__Assigned task__: When you reach the line that contains "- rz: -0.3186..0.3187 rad" in the data below, start reproducing lines exactly, and stop after the line that contains "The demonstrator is".

__Exercise data__:
________________________
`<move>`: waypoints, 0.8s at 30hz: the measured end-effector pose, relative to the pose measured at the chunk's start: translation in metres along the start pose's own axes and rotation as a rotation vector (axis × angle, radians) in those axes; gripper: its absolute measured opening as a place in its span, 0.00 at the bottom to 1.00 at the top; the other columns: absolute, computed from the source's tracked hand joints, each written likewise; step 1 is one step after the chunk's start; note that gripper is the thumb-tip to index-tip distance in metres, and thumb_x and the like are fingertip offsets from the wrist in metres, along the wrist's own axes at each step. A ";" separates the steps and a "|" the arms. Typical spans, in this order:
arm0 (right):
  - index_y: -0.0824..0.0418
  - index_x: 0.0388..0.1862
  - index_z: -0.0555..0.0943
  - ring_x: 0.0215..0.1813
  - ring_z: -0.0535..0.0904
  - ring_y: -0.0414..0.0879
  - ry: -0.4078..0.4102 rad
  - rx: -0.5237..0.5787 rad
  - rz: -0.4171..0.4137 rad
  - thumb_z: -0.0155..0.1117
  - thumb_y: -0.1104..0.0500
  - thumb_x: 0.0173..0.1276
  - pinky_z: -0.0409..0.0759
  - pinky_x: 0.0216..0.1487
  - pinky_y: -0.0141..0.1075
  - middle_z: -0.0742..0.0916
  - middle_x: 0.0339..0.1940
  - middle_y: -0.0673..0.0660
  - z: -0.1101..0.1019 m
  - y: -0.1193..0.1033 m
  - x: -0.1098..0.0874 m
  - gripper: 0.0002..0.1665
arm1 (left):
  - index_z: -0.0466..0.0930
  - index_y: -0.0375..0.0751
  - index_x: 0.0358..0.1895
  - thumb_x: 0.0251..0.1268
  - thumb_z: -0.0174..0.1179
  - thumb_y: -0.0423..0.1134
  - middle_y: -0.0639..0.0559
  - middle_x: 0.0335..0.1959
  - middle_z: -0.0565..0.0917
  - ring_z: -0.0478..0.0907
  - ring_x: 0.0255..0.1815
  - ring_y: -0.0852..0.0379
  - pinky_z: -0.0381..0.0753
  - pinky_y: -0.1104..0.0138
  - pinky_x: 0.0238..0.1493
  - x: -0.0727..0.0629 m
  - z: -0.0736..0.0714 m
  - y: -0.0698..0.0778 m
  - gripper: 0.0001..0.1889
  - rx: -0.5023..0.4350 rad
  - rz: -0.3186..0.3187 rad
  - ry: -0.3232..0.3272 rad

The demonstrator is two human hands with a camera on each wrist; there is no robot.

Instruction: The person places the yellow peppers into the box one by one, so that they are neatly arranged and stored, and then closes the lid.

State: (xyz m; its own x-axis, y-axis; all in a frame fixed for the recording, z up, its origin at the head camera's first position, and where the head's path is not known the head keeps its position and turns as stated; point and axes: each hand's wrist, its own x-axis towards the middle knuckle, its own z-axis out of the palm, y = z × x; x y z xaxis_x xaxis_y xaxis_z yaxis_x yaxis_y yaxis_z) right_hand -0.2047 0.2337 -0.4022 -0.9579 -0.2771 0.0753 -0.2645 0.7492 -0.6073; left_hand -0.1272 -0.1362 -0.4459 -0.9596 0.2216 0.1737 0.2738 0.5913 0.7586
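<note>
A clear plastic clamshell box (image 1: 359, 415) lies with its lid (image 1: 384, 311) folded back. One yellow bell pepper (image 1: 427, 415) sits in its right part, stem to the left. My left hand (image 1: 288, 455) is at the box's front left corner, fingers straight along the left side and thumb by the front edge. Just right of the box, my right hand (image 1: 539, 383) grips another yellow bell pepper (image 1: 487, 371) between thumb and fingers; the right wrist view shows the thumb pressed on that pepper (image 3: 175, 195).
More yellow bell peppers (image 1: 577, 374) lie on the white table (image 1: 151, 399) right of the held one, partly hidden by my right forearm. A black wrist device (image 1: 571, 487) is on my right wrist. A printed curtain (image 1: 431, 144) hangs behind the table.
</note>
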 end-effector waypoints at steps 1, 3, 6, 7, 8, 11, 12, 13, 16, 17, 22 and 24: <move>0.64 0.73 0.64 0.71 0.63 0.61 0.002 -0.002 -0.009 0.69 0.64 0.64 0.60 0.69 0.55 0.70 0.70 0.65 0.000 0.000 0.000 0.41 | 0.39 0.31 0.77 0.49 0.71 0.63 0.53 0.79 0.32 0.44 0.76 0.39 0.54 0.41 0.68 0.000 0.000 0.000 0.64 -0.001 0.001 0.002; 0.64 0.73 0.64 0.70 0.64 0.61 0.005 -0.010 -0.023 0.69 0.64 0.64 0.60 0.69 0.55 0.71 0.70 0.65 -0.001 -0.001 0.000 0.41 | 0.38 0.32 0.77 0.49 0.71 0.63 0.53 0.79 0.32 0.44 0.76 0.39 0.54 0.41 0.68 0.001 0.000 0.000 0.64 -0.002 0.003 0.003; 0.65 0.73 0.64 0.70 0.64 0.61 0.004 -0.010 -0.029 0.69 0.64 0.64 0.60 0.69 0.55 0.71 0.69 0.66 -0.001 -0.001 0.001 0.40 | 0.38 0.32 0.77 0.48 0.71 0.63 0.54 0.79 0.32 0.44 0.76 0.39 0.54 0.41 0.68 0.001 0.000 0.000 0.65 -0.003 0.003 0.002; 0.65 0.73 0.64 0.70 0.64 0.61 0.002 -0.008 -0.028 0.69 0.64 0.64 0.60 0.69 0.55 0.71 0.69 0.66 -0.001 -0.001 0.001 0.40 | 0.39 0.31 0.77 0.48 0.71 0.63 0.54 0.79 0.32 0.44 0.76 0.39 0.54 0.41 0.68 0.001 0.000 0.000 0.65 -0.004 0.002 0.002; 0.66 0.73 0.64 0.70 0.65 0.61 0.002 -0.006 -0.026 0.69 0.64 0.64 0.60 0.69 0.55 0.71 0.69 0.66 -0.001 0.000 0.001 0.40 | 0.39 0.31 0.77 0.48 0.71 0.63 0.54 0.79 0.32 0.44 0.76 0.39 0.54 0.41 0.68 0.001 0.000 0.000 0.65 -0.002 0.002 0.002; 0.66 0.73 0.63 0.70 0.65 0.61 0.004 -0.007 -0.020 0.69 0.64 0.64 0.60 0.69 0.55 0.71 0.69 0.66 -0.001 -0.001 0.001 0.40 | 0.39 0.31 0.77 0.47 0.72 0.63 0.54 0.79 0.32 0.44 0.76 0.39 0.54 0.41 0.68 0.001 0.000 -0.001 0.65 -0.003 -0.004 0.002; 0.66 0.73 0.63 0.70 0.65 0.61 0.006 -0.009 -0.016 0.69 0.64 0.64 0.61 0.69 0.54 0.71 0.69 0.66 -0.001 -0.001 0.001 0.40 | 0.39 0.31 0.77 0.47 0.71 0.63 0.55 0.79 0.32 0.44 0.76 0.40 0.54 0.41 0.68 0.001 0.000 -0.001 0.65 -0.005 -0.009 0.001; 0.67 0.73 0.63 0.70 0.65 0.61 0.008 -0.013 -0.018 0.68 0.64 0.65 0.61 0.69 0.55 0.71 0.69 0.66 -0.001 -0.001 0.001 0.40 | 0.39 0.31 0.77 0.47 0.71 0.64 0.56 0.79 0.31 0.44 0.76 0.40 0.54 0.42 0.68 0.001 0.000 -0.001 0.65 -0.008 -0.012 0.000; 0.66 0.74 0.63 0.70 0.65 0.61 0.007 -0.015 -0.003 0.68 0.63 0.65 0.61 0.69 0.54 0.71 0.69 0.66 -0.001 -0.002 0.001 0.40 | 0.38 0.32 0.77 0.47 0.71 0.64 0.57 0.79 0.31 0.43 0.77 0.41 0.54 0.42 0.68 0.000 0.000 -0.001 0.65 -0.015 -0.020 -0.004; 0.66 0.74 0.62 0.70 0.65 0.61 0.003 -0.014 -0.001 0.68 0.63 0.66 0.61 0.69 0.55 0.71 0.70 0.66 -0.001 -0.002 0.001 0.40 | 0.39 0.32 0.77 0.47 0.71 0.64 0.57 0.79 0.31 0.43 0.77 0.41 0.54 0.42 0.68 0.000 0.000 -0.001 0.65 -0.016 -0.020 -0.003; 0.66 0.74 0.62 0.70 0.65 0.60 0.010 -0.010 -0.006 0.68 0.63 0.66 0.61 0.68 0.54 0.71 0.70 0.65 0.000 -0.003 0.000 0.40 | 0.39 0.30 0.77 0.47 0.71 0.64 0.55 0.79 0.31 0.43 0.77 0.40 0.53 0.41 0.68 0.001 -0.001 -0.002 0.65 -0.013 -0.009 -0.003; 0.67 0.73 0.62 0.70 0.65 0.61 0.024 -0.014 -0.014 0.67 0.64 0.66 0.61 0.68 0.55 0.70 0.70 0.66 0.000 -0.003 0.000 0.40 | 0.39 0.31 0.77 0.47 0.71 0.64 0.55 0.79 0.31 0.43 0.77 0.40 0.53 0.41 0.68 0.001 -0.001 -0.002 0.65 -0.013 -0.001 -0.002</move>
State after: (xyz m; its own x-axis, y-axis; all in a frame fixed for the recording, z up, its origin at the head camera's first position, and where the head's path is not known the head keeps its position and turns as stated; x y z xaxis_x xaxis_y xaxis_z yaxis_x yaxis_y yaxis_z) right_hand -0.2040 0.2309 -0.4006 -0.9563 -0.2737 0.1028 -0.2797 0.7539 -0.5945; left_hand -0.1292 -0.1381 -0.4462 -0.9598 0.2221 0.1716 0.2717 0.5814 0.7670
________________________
__Answer to this task__:
  - rz: -0.3186..0.3187 rad
  - ry: -0.3232..0.3272 rad

The demonstrator is two human hands with a camera on each wrist; there is no robot.

That is the complete answer.